Face à l’élan de générosité suscitée par le tsunami, cette prise de position de MSF qui se voulait pédagogique a pour le moins suscité l’incompréhension. « On a été traité d’ayatollahs, comme si on venait troubler cette grande fête de la générosité. Mais dans un deuxième temps, une fois l’émotion passée, nos donateurs ont compris notre démarche et beaucoup nous ont dit depuis que cela avait renforcé leur confiance en nous », explique l’ancien directeur de MSF.
« Nous ne sommes pas devenus sages »
La quarantaine passée, MSF refuse de passer pour assagie, comme en témoigne ses dernières prises de positions sur le blocus sanitaire en Syrie. « Aujourd’hui, nous avons les capacités d’investigation et d’évaluation qui nous permettent d’étayer notre émotion d’arguments médicaux et chiffrés pour convaincre les décideurs. Nous ne sommes pas devenus sages, nous nous adaptons pour que notre indignation apporte des solutions aux victimes », corrige Michel Janssens.
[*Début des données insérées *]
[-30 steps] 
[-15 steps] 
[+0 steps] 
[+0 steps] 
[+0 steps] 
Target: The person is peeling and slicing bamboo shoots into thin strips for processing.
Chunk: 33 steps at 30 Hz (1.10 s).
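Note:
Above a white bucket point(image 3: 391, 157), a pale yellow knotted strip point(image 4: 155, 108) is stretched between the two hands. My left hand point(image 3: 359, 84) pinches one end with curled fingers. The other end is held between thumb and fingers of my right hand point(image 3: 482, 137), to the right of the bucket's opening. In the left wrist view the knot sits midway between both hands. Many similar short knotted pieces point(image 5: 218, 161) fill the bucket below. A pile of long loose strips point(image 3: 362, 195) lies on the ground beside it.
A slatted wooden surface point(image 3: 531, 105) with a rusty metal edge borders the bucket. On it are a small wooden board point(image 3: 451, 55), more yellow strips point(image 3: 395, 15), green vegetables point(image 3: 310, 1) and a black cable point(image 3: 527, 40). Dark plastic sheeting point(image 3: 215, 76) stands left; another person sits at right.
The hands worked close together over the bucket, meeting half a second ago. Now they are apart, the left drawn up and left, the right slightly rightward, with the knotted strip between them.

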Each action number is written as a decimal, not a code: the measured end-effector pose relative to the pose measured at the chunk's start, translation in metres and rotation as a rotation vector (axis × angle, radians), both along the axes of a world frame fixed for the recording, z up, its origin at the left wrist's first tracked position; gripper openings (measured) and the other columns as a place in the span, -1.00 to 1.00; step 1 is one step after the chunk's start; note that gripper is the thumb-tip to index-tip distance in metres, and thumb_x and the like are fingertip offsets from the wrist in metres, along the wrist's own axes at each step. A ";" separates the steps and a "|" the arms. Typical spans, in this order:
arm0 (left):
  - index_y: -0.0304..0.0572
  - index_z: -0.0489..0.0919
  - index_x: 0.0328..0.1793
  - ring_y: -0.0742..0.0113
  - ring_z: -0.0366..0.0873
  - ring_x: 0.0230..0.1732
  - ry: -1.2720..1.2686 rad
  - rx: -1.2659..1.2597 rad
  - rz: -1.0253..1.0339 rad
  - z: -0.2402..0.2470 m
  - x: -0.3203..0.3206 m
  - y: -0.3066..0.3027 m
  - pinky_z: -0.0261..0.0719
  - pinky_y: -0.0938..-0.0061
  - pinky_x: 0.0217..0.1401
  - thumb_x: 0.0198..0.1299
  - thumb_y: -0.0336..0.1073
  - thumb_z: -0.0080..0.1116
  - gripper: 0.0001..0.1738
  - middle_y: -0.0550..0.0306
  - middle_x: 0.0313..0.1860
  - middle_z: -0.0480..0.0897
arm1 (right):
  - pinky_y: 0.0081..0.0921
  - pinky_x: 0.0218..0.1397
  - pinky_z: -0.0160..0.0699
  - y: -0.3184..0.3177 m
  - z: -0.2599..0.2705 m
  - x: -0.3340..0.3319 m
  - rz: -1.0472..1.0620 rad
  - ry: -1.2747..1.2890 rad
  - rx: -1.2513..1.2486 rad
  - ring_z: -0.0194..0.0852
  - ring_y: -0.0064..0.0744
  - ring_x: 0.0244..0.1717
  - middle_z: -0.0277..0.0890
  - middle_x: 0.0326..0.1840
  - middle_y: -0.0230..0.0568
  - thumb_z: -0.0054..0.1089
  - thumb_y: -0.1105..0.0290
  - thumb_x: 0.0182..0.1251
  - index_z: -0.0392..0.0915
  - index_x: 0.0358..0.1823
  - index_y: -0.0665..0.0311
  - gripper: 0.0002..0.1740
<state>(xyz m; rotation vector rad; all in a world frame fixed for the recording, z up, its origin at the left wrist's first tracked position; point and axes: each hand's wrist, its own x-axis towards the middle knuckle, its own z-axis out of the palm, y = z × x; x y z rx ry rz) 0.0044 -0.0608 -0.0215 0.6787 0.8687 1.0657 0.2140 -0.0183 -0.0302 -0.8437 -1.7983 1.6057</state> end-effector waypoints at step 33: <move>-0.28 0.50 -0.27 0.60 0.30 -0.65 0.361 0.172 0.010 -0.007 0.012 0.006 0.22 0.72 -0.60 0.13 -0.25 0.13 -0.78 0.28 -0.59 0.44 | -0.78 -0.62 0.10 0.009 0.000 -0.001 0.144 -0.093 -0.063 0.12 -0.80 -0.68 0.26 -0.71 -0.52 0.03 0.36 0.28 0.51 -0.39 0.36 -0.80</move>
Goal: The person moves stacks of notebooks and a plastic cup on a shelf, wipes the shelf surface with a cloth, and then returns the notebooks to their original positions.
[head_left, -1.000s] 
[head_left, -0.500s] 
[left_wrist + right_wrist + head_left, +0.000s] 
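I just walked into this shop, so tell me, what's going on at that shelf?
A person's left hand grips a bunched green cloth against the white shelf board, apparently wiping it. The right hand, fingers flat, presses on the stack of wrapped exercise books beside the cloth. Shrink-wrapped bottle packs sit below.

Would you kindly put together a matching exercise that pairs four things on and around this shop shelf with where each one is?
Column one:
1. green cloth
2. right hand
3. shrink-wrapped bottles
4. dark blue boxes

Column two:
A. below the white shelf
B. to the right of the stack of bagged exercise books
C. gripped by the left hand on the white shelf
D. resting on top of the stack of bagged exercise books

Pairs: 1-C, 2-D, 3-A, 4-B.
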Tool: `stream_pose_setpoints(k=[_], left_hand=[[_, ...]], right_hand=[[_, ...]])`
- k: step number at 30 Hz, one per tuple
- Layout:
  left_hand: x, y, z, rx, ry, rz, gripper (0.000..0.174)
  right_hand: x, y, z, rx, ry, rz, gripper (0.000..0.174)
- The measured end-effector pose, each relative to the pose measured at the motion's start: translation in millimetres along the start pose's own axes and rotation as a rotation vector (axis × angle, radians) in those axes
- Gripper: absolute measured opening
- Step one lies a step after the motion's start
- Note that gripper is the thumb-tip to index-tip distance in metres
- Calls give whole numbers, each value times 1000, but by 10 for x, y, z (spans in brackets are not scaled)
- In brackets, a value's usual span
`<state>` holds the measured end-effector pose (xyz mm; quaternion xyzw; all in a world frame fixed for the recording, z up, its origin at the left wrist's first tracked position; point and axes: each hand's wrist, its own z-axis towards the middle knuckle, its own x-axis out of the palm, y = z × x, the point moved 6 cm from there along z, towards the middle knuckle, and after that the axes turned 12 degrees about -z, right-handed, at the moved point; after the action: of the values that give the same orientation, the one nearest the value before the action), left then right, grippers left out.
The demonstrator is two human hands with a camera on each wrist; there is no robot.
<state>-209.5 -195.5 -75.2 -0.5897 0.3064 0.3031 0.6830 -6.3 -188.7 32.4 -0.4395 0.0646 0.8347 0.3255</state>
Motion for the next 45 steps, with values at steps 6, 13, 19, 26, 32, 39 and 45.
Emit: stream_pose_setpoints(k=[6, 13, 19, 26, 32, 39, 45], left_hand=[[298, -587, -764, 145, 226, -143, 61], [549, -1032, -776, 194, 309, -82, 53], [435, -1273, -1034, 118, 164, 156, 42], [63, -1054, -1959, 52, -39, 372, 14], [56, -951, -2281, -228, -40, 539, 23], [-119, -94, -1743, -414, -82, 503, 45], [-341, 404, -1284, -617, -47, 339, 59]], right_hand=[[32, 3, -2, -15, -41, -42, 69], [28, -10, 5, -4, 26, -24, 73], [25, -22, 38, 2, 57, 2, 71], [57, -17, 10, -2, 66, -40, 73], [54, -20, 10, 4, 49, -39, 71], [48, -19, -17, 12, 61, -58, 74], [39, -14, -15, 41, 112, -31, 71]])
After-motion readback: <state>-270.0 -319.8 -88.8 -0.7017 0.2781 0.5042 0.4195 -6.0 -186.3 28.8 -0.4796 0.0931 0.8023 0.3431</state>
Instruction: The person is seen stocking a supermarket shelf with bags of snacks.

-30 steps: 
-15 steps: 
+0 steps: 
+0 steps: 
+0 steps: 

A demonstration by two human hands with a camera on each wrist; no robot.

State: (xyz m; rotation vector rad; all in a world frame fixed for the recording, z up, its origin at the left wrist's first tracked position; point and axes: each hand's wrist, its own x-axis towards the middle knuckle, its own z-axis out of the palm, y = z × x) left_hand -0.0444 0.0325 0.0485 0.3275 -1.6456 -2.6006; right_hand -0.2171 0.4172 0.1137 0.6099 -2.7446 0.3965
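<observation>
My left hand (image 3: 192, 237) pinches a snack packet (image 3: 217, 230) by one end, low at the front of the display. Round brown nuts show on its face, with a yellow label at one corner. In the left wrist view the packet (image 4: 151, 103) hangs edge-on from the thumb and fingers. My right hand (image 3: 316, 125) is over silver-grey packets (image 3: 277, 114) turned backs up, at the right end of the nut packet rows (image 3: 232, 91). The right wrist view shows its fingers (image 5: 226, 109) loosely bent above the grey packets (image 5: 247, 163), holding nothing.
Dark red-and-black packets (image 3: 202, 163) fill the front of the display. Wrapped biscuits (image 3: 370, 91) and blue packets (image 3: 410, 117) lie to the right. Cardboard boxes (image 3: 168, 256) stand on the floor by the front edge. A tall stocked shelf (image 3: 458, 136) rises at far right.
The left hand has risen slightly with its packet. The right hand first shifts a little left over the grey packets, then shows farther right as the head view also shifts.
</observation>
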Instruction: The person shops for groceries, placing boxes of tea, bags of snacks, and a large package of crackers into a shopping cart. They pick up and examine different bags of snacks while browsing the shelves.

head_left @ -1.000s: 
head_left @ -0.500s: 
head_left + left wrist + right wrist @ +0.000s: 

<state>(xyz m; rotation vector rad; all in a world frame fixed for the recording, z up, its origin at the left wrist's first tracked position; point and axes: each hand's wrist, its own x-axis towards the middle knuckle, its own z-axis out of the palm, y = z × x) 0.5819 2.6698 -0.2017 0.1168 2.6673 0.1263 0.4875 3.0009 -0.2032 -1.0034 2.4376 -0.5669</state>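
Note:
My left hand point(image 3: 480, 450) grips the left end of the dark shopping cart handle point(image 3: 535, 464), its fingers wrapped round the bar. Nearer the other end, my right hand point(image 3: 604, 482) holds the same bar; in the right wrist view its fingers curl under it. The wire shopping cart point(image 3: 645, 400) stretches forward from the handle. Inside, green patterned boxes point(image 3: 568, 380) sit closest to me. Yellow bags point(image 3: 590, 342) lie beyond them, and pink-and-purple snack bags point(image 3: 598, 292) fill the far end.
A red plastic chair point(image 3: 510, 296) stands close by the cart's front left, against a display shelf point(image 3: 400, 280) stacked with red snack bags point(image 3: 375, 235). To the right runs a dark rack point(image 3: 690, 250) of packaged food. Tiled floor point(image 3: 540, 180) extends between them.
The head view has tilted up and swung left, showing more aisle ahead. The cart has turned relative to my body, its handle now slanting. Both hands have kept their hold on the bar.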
La longue expérience de MSF sur tous les terrains d’urgence médicale de la planète donne également plus de légitimité à sa voix, même lorsqu’elle dérange. Le mois dernier, MSF organisait une table-ronde pour dénoncer le jusq’au boutisme de la campagne mondiale d’éradication de la polio, au prix d’investissements disproportionnés et d’une escalade de violence envers les vaccinateurs au Pakistan et au Nigéria. Les plus hauts représentants de cette campagne d’éradication menée par l’Organisation mondiale de la santé avaient fait le déplacement jusqu’à Paris pour écouter, à défaut d’entendre, les arguments de MSF. « Si nous avions porté ce type de remise en question à nos débuts, nous serions juste passés pour un groupuscule d’illuminés, reconnaît Rony Brauman. Aujourd’hui, nous sommes un groupe international de turbulents qui argumentent pour faire bouger les lignes et à force, ça marche ! »
Toute la semaine, Pourquoidocteur s'associe à la campagne de MSF en allant à la rencontre de médecins de l'ONG pour partager le récit de leur mission.